> [Exercise details]
Take from the material every line containing the string "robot" and copy it.
BEGIN Record set
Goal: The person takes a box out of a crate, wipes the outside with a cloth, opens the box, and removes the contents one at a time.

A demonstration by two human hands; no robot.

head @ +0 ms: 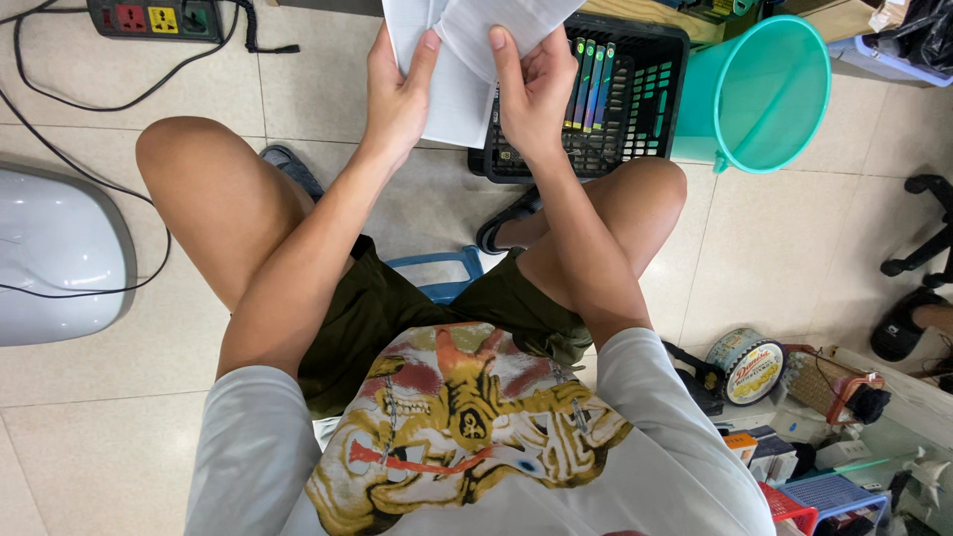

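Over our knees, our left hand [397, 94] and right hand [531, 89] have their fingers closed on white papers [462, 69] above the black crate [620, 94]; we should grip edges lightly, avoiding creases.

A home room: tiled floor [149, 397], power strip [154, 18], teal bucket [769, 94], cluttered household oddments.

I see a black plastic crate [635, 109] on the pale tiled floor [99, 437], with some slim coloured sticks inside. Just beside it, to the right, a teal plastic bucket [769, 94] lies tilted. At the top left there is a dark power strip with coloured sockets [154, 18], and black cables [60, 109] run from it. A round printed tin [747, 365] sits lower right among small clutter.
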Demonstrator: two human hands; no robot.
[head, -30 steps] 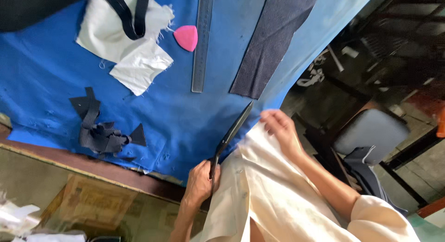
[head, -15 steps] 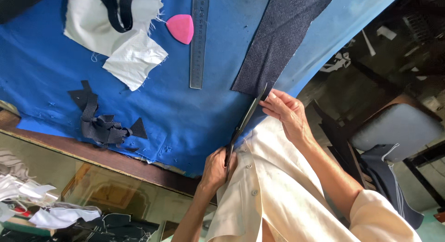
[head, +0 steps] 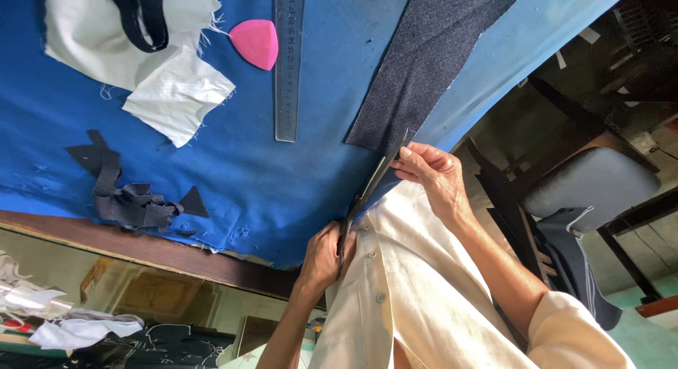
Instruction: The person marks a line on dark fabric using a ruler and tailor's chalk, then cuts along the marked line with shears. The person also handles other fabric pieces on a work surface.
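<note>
1. Closed the left hand point(head: 321, 259) around the handle end of the long dark scissors point(head: 371, 189), fingers curled tight about the grip, low and to the right of the clear ruler point(head: 288, 58).
2. Brought the right hand point(head: 434, 175) up, over the last second, from the cream shirt point(head: 417, 291) to the near end of the dark fabric strip point(head: 431, 65), right of the ruler and below its lower end.
3. Pressed the right fingers point(head: 409, 157) together, thumb against fingertips, pinching that near end of the strip just where the scissor tips met it.
4. Lifted the scissor tips with it: a second before, short of the strip; now touching its cut edge. Cannot tell whether the blades stood apart or shut, being seen edge-on.
5. Put blades, cloth and both hands at one spot, so judged the cutting to be at the strip's end, not begun along its length.
6. Left the strip lying flat and slantwise on the blue-covered table point(head: 268, 178), running up and away to the right of the ruler.
7. Left untouched the pink chalk point(head: 256, 43) just left of the ruler, the white cloth pieces point(head: 176, 93) further left, and the dark scraps point(head: 134, 199) well down to its left.
</note>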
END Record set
> [Answer space]
A demonstration by two human hands; no robot.
Demonstrator: two human hands; no robot.

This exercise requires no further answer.